* **WHAT THIS TASK INVOLVES**
If a line of the records holds the word "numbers", copy it out.

==================================================

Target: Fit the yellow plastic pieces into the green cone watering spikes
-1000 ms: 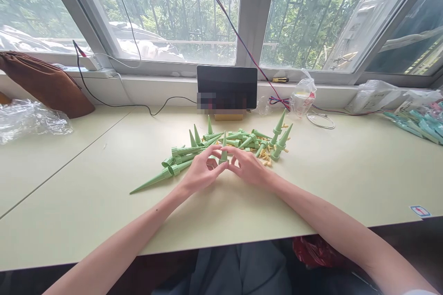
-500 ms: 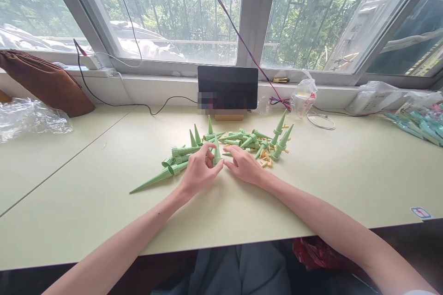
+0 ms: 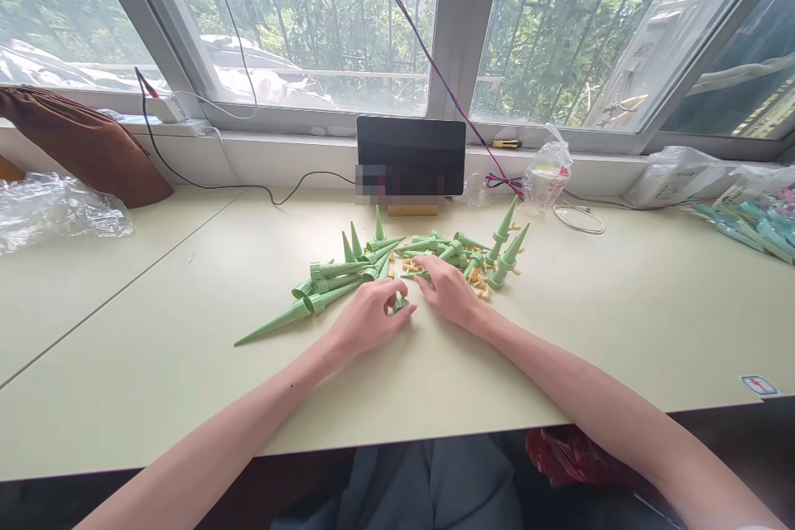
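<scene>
1. currently, on the pale worktop (image 3: 155,364), a long green plastic spike (image 3: 273,327) lies at the near left of a loose heap, its tip pointing left.
2. next along, the left hand (image 3: 363,321) has come down nearer the front of the worktop; its grip is closed on a green piece (image 3: 401,302), mostly hidden by the fingers, so its tilt cannot be told.
3. the hands have parted from around the spike they both held, which seems to leave the left one carrying the piece alone.
4. just right of that piece, the right hand (image 3: 450,291) has shifted out to the small yellow plastic pieces (image 3: 411,264), now showing beside its fingertips. its grip looks apart, though contact cannot be told; the right hand seems free for a yellow piece.
5. farthest right in the heap, a green spike assembly (image 3: 510,257) stands tip up, yellow parts sticking out sideways.
</scene>
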`<state>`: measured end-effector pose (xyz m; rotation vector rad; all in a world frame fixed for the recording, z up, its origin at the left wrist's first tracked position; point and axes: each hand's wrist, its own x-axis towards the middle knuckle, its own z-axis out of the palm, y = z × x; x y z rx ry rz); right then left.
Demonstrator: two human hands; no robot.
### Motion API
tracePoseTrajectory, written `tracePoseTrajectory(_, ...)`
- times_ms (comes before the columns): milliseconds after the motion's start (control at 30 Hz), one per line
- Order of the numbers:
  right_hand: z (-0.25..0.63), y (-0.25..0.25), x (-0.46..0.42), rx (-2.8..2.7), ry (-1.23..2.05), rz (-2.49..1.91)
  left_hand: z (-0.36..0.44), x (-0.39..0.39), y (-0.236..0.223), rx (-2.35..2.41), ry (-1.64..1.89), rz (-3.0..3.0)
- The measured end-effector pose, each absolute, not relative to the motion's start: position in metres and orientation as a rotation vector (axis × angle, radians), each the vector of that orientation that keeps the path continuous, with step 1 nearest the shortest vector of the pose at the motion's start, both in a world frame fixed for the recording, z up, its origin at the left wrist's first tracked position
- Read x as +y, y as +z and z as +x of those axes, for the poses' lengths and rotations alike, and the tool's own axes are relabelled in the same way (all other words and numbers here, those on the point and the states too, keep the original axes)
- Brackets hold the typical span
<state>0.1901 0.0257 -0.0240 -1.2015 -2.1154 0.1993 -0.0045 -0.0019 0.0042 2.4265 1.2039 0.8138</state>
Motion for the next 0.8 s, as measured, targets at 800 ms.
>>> tracePoseTrajectory(800, 0.1846, -0.0212, 0.031, -2.254, 0.241, -1.225, -0.0057, -0.0001, 0.0052, 1.29, 0.958, 2.313)
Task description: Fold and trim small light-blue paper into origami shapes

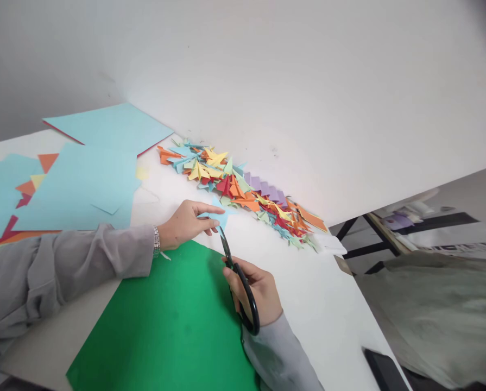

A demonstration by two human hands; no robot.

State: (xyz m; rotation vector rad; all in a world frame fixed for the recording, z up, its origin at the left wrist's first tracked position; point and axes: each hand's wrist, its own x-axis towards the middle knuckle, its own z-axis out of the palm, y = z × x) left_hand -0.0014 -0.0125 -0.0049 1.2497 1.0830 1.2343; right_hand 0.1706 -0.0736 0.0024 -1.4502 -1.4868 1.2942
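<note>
Between the thumb and fingers of my left hand is a small light blue piece of paper, pinched above the far edge of a green sheet. My right hand grips black-handled scissors, fingers in the loops. Their blades point away from me, with the tips at the lower edge of the blue paper. Whether the blades are parted is hard to make out. Just beyond my hands lies a long heap of folded paper shapes in orange, yellow, red, blue and green.
Large light blue sheets cover the table's left side, with orange and red scraps among them. Purple folded pieces line the heap's far side, by the white wall. A black phone-like object lies near the right table edge.
</note>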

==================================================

* **EXPECTED ANSWER**
- Order of the numbers:
- Read x as +y, y as +z and z as +x of those axes, for the poses' lengths and rotations alike, and the tool's own axes are relabelled in the same way (all other words and numbers here, those on the point and the states too, keep the original axes)

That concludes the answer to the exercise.